_Supplied data_
════════════════════
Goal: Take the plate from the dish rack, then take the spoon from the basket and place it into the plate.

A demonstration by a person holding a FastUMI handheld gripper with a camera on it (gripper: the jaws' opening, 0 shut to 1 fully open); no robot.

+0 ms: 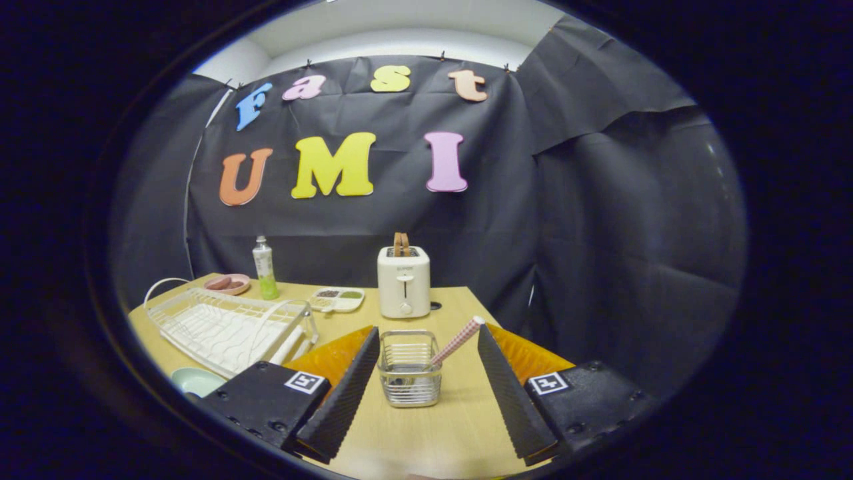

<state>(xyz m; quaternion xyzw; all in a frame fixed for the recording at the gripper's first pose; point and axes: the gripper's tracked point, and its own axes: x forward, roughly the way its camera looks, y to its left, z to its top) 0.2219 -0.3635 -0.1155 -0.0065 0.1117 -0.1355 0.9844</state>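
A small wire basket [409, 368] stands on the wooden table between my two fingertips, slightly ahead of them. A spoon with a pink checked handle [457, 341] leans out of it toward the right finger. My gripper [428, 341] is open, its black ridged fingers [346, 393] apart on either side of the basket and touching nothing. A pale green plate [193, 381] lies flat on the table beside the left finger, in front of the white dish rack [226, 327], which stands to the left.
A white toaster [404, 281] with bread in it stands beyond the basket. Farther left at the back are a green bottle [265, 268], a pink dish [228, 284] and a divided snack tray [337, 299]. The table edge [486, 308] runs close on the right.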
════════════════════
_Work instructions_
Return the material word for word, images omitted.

_Result of this task_
Goal: Take the plate from the dish rack, then take the spoon from the basket and place it into the plate.

A demonstration by a person holding a FastUMI handheld gripper with a camera on it (gripper: the jaws' opening, 0 shut to 1 fully open); no robot.

+0 ms: 

<state>(xyz m; quaternion xyzw; all in a frame fixed for the recording at the gripper's first pose; point and axes: the gripper's tracked point, and its own axes: x forward, roughly the way its camera looks, y to its left, z to its top) 0.2219 -0.3635 -0.1155 -0.0065 0.1117 -0.1355 0.9844</state>
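A small wire basket [409, 368] stands on the wooden table between my two fingertips, slightly ahead of them. A spoon with a pink checked handle [457, 341] leans out of it toward the right finger. My gripper [428, 341] is open, its black ridged fingers [346, 393] apart on either side of the basket and touching nothing. A pale green plate [193, 381] lies flat on the table beside the left finger, in front of the white dish rack [226, 327], which stands to the left.
A white toaster [404, 281] with bread in it stands beyond the basket. Farther left at the back are a green bottle [265, 268], a pink dish [228, 284] and a divided snack tray [337, 299]. The table edge [486, 308] runs close on the right.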

This answer is complete as written.